Work instruction |
Please reproduce the data in its entirety, word for word.

Recorded data |
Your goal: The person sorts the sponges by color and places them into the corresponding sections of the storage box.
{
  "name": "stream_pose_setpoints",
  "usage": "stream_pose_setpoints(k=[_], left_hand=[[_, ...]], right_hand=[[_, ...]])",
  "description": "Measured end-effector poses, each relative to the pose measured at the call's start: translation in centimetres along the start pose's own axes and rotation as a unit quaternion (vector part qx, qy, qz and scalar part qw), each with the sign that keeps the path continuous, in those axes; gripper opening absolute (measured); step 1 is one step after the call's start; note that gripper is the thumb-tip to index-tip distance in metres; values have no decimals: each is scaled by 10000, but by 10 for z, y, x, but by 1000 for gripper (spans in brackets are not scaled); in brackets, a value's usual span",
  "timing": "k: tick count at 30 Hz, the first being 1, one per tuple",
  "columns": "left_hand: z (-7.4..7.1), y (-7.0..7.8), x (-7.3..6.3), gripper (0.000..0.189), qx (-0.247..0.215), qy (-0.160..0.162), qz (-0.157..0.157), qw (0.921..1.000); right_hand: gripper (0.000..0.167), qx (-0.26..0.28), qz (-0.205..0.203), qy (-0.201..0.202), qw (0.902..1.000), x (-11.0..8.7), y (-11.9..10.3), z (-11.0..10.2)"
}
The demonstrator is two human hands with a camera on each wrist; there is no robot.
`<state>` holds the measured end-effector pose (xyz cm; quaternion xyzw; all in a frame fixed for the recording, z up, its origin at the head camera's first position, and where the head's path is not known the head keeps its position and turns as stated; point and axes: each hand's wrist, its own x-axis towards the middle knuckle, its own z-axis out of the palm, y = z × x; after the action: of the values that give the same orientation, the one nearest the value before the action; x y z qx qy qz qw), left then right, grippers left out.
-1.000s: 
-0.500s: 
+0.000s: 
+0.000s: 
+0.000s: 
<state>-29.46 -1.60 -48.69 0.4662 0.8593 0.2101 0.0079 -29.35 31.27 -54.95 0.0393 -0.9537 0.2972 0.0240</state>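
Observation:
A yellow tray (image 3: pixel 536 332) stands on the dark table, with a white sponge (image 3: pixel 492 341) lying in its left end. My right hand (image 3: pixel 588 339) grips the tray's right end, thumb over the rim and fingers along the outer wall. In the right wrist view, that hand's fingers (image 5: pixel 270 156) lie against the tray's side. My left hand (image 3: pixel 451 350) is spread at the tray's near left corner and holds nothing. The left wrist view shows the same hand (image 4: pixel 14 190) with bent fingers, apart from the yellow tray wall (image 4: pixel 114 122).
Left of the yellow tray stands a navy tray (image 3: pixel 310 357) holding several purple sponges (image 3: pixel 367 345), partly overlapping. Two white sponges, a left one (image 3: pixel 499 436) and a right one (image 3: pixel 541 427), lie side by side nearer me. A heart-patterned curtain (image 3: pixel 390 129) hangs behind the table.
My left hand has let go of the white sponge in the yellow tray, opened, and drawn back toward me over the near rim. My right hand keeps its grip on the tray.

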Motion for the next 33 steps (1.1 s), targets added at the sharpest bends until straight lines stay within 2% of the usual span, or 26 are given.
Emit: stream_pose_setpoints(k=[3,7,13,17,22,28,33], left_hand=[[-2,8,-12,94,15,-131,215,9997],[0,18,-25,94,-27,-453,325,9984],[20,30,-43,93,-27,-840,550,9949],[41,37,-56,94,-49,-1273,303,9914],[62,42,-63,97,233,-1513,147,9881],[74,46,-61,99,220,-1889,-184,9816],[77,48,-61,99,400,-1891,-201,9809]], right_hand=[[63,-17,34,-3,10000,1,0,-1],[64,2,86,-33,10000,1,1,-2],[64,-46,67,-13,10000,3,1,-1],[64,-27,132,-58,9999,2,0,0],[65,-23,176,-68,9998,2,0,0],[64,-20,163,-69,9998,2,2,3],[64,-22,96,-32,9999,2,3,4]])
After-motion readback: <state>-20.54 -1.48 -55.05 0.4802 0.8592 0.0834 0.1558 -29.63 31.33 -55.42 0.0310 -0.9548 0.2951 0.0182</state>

The answer |
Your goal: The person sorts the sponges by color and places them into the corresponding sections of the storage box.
{
  "name": "stream_pose_setpoints",
  "usage": "stream_pose_setpoints(k=[_], left_hand=[[_, ...]], right_hand=[[_, ...]])",
  "description": "Measured end-effector poses, each relative to the pose measured at the call's start: translation in centimetres along the start pose's own axes and rotation as a unit quaternion (vector part qx, qy, qz and scalar part qw), each with the sign that keeps the path continuous, in those axes; gripper opening absolute (measured); step 1 is one step after the call's start; note that gripper is the thumb-tip to index-tip distance in metres; values have no decimals: each is scaled by 10000, but by 10 for z, y, x, but by 1000 for gripper (spans in brackets are not scaled); in brackets, a value's usual span",
  "timing": "k: tick count at 30 Hz, the first being 1, one per tuple",
  "columns": "left_hand: z (-7.4..7.1), y (-7.0..7.8), x (-7.3..6.3), gripper (0.000..0.189), qx (-0.247..0.215), qy (-0.160..0.162), qz (-0.157..0.157), qw (0.921..1.000); right_hand: gripper (0.000..0.167), qx (-0.26..0.28), qz (-0.205..0.203), qy (-0.201..0.202), qw (0.902..1.000), x (-11.0..8.7), y (-11.9..10.3), z (-11.0..10.2)"
}
The demonstrator is two human hands with a camera on each wrist; there is no robot.
`<state>` holds the measured end-effector pose (xyz cm; quaternion xyzw; all in a frame fixed for the recording, z up, its origin at the head camera's first position, and where the head's path is not known the head keeps its position and turns as stated; point and axes: each hand's wrist, its own x-axis towards the middle knuckle, its own z-axis out of the palm, y = z × x; after the action: of the values that give the same orientation, the one nearest the value before the action; x y z qx qy qz qw), left then right, grippers left out.
-1.000s: 
-0.500s: 
+0.000s: 
+0.000s: 
+0.000s: 
<state>-29.46 -1.60 -48.69 0.4662 0.8593 0.2101 0.0079 -29.35 31.27 -54.95 0.0393 -0.9537 0.2972 0.0240</state>
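Observation:
A yellow tray (image 3: pixel 536 332) stands on the dark table, with a white sponge (image 3: pixel 492 341) lying in its left end. My right hand (image 3: pixel 588 339) grips the tray's right end, thumb over the rim and fingers along the outer wall. In the right wrist view, that hand's fingers (image 5: pixel 270 156) lie against the tray's side. My left hand (image 3: pixel 451 350) is spread at the tray's near left corner and holds nothing. The left wrist view shows the same hand (image 4: pixel 14 190) with bent fingers, apart from the yellow tray wall (image 4: pixel 114 122).
Left of the yellow tray stands a navy tray (image 3: pixel 310 357) holding several purple sponges (image 3: pixel 367 345), partly overlapping. Two white sponges, a left one (image 3: pixel 499 436) and a right one (image 3: pixel 541 427), lie side by side nearer me. A heart-patterned curtain (image 3: pixel 390 129) hangs behind the table.
My left hand has let go of the white sponge in the yellow tray, opened, and drawn back toward me over the near rim. My right hand keeps its grip on the tray.
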
Motion for the next 33 steps (1.1 s), targets added at the sharpest bends until straight lines stay within 2% of the usual span, or 26 are given.
Emit: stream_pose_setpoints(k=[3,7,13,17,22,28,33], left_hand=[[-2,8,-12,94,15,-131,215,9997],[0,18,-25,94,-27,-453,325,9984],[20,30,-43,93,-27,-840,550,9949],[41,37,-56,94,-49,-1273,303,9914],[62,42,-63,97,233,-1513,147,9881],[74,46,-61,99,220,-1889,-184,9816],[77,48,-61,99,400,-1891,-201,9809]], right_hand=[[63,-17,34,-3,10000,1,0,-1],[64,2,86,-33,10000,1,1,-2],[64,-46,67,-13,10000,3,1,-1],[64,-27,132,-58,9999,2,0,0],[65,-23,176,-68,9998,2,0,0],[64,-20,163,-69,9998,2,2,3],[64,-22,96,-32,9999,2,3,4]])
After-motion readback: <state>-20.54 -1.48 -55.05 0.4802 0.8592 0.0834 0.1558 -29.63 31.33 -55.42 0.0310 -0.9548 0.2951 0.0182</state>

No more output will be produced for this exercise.